(Goal of the exercise) First find the line with "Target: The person", then reproduce it and all following lines of the data to the end, exactly and with no pictures, adding nothing.

Data items
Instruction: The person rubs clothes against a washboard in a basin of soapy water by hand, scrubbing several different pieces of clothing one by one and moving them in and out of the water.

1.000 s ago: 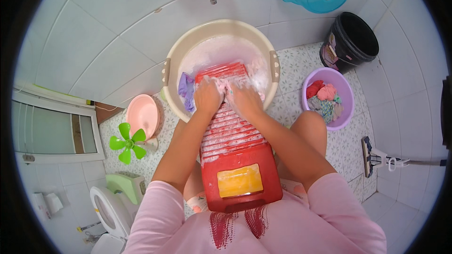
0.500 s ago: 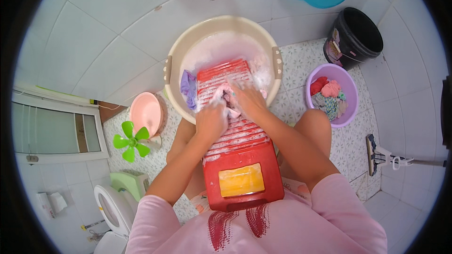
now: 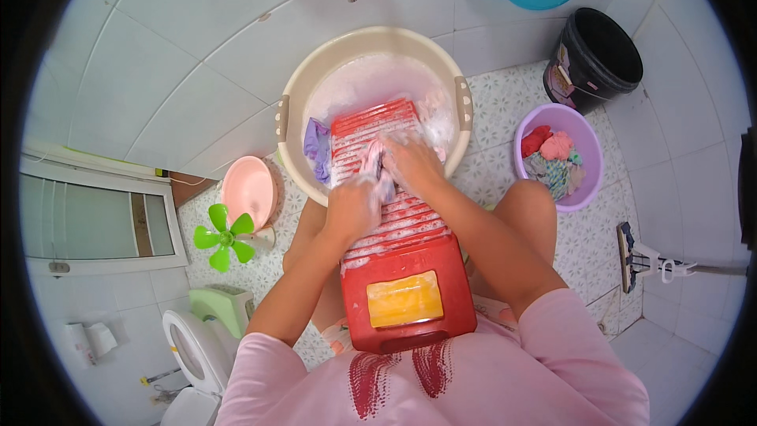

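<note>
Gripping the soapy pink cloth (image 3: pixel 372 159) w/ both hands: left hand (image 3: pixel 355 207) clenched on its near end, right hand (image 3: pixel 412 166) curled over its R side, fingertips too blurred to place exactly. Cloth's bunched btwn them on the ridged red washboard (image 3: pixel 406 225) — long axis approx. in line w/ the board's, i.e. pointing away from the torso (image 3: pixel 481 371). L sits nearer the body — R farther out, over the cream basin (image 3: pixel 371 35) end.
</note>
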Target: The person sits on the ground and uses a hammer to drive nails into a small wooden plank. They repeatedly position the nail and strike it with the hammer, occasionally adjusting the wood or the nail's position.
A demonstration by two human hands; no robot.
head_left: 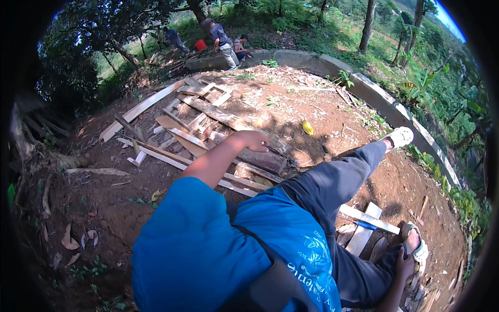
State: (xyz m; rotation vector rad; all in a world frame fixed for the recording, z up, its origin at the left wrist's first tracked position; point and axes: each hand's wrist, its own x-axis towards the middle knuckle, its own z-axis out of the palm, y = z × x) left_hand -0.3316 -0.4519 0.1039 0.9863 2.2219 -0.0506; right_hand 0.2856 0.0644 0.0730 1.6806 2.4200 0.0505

(Reply to the task)
Target: The person sits on the ground and uses a hammer to drive nails into a small wooden plank. They repeatedly position the nail and strike it with the hammer, occasionally adjusting the wood or the nail's position.
A demonstration by two human hands; no robot.
head_left: 
State: (xyz m; rotation vector rad; all in a world frame fixed for the recording, z up, its origin at the left wrist's first tracked position; point and axes: each hand's wrist, its own x-axis towards the middle knuckle, its own z-axis out of the palm, y = z × x) left_hand -0.3316 -0.4519 0.1039 0.9863 2.2219 -0.0506; right_hand 0.2856 0.0644 0.0730 1.6806 2.4200 0.0505

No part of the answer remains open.